Your task is to copy each line of the material that includes "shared".

──────── DATA PROVIDED ────────

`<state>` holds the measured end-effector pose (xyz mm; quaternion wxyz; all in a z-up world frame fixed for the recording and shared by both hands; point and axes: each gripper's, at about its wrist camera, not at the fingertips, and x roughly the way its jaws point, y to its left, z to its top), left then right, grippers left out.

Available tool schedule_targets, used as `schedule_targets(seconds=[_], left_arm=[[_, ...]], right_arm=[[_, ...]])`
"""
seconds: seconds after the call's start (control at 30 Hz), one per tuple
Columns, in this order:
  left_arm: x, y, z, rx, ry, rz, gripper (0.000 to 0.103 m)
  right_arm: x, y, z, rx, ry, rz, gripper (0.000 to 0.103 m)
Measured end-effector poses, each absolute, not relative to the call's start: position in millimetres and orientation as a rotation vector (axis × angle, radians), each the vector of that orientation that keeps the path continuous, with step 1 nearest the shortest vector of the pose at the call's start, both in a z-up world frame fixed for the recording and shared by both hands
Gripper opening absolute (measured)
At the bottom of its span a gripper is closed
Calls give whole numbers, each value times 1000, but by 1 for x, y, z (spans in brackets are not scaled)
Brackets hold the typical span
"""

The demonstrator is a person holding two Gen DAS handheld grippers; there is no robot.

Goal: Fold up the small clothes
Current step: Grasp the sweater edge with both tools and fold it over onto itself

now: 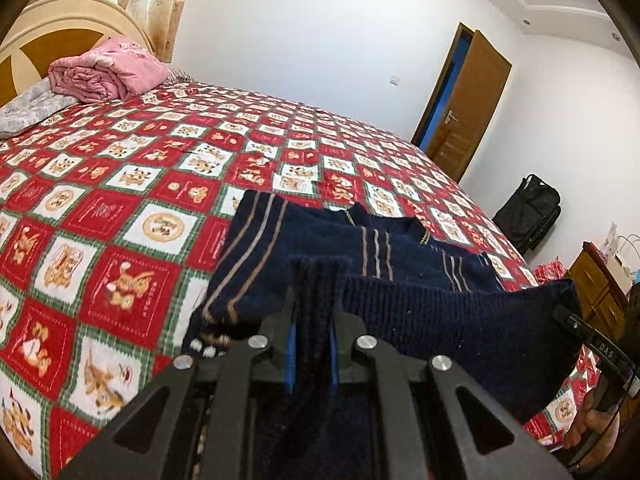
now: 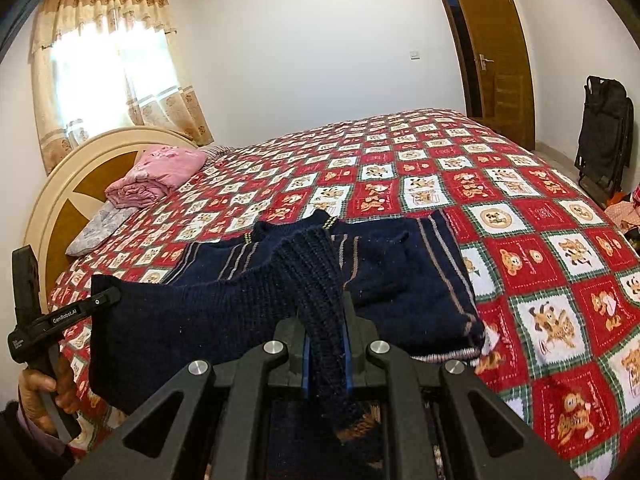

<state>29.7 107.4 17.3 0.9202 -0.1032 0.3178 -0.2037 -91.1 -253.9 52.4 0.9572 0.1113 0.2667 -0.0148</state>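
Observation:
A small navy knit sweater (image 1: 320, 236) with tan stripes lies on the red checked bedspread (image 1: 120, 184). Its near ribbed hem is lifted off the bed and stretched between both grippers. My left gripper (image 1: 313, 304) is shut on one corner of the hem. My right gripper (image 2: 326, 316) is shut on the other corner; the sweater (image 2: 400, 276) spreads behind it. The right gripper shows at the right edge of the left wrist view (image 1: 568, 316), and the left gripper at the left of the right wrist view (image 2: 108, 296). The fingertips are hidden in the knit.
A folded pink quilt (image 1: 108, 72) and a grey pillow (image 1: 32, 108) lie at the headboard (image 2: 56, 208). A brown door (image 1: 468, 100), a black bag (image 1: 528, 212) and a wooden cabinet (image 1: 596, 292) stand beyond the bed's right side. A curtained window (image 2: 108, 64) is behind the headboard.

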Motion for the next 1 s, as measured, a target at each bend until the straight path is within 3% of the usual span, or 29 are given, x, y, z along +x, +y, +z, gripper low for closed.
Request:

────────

= ANSWER TO THIS PROBLEM =
`<state>` holds the measured end-effector pose (xyz mm; quaternion wxyz; all in a z-up world frame fixed for the recording and shared by both hands; point and axes: each gripper's, at about its wrist camera, not at the fingertips, and x roughly the way its jaws point, y to its left, z to its top), left then right, grippers left out.
Measured end-effector poses, each absolute, not relative to the call's start: position in millimetres and orientation as a rotation vector (axis × angle, radians), each the vector of that orientation that keeps the path continuous, with step 1 nearest the shortest vector of the pose at the call's start, both in a z-up world frame fixed for the recording and shared by both hands

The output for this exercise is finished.